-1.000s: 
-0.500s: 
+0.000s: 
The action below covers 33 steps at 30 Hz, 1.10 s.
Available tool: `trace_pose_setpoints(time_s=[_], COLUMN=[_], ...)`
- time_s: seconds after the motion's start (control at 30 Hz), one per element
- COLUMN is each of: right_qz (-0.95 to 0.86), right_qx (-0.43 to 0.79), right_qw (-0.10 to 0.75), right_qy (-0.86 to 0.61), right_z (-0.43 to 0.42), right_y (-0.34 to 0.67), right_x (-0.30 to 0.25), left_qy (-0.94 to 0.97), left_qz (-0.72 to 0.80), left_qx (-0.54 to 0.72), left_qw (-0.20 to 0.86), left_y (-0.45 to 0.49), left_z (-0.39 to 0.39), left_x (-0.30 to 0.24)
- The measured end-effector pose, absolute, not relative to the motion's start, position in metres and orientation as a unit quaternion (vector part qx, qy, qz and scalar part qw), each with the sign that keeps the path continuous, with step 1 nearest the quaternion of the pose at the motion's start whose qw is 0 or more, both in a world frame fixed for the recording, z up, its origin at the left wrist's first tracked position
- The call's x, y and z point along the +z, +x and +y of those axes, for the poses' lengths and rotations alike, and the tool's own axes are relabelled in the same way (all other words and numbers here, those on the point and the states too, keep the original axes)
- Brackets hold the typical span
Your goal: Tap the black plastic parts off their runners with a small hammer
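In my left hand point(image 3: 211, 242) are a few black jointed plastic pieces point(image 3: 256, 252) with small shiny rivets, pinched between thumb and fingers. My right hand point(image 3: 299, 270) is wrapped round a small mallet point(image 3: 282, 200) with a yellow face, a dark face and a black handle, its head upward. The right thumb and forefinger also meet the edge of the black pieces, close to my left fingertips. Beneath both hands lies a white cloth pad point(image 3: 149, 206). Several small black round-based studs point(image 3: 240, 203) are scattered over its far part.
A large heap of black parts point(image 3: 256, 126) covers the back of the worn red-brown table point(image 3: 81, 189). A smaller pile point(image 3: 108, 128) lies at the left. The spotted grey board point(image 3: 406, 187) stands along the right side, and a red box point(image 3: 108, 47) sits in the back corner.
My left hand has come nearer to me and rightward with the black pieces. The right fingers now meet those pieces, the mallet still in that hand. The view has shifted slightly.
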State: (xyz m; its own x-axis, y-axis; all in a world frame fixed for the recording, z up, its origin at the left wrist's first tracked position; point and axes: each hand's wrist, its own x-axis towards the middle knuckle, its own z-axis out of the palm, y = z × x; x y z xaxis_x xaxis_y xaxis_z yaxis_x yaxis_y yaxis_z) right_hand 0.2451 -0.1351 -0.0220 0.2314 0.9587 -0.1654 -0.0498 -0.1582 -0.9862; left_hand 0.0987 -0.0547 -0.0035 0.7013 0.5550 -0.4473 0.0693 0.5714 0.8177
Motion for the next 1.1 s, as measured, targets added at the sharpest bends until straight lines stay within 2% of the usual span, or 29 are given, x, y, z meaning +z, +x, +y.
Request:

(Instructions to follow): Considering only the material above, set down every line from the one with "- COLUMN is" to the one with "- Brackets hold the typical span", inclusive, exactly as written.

(Exercise answer):
- COLUMN is each of: right_qz (-0.95 to 0.86), right_qx (-0.43 to 0.79), right_qw (-0.10 to 0.75), right_qy (-0.86 to 0.61), right_z (-0.43 to 0.42), right_y (-0.34 to 0.67), right_x (-0.30 to 0.25), left_qy (-0.94 to 0.97), left_qz (-0.72 to 0.80), left_qx (-0.54 to 0.72), left_qw (-0.20 to 0.86), left_y (-0.45 to 0.49), left_z (-0.39 to 0.39), left_x (-0.30 to 0.24)
- The measured end-effector pose, absolute, not relative to the motion's start, position in metres and orientation as a unit quaternion (vector part qx, qy, qz and scalar part qw), each with the sign that keeps the path continuous, with step 1 nearest the quaternion of the pose at the motion's start whose qw is 0 or more, both in a world frame fixed for the recording, z up, its origin at the left wrist's first tracked position
- The call's x, y and z point along the +z, +x and +y of those axes, for the poses' lengths and rotations alike, and the tool's own axes are relabelled in the same way (all other words and numbers here, those on the point and the states too, keep the original axes)
- Brackets hold the typical span

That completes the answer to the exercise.